**THE PROBLEM**
Nothing but the pictures is dropped; write out all the remaining data below exactly.

**GIVEN MATERIAL**
##########
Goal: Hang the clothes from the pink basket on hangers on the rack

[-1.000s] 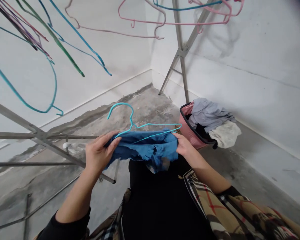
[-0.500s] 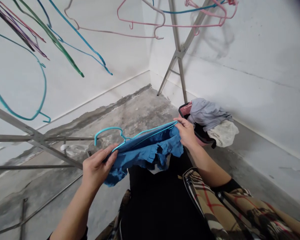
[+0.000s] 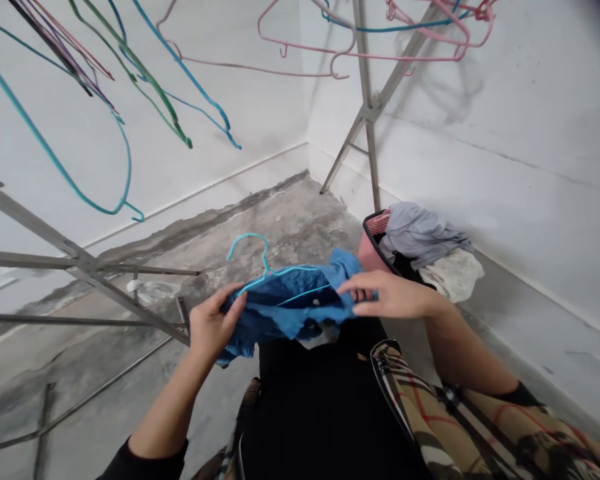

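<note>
A blue cloth garment with a ruffled edge hangs between my hands, partly over a light blue hanger whose hook points up and left. My left hand pinches the left end of the garment together with the hanger's shoulder. At the other end, my right hand touches the cloth, its index finger and thumb apart and the other fingers bent near the fabric. The hanger's right arm runs into the cloth, where its tip is hidden. Above my right fingers, a fold of the garment stands up.
Several coloured hangers, including a green one and a pink one, hang overhead. Metal rack legs stand at left and behind. On the floor at right, a pink basket holds grey and white cloth.
My right hand has let go of the hanger's right tip and moved down onto the cloth. The garment's right end now covers that tip. My left hand keeps its pinch.
</note>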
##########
**ANSWER SPACE**
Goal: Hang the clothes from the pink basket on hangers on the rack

[-1.000s] 
[-0.500s] 
[+0.000s] 

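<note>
A blue cloth garment with a ruffled edge hangs between my hands, partly over a light blue hanger whose hook points up and left. My left hand pinches the left end of the garment together with the hanger's shoulder. At the other end, my right hand touches the cloth, its index finger and thumb apart and the other fingers bent near the fabric. The hanger's right arm runs into the cloth, where its tip is hidden. Above my right fingers, a fold of the garment stands up.
Several coloured hangers, including a green one and a pink one, hang overhead. Metal rack legs stand at left and behind. On the floor at right, a pink basket holds grey and white cloth.
My right hand has let go of the hanger's right tip and moved down onto the cloth. The garment's right end now covers that tip. My left hand keeps its pinch.
</note>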

Nothing else is needed for this exercise.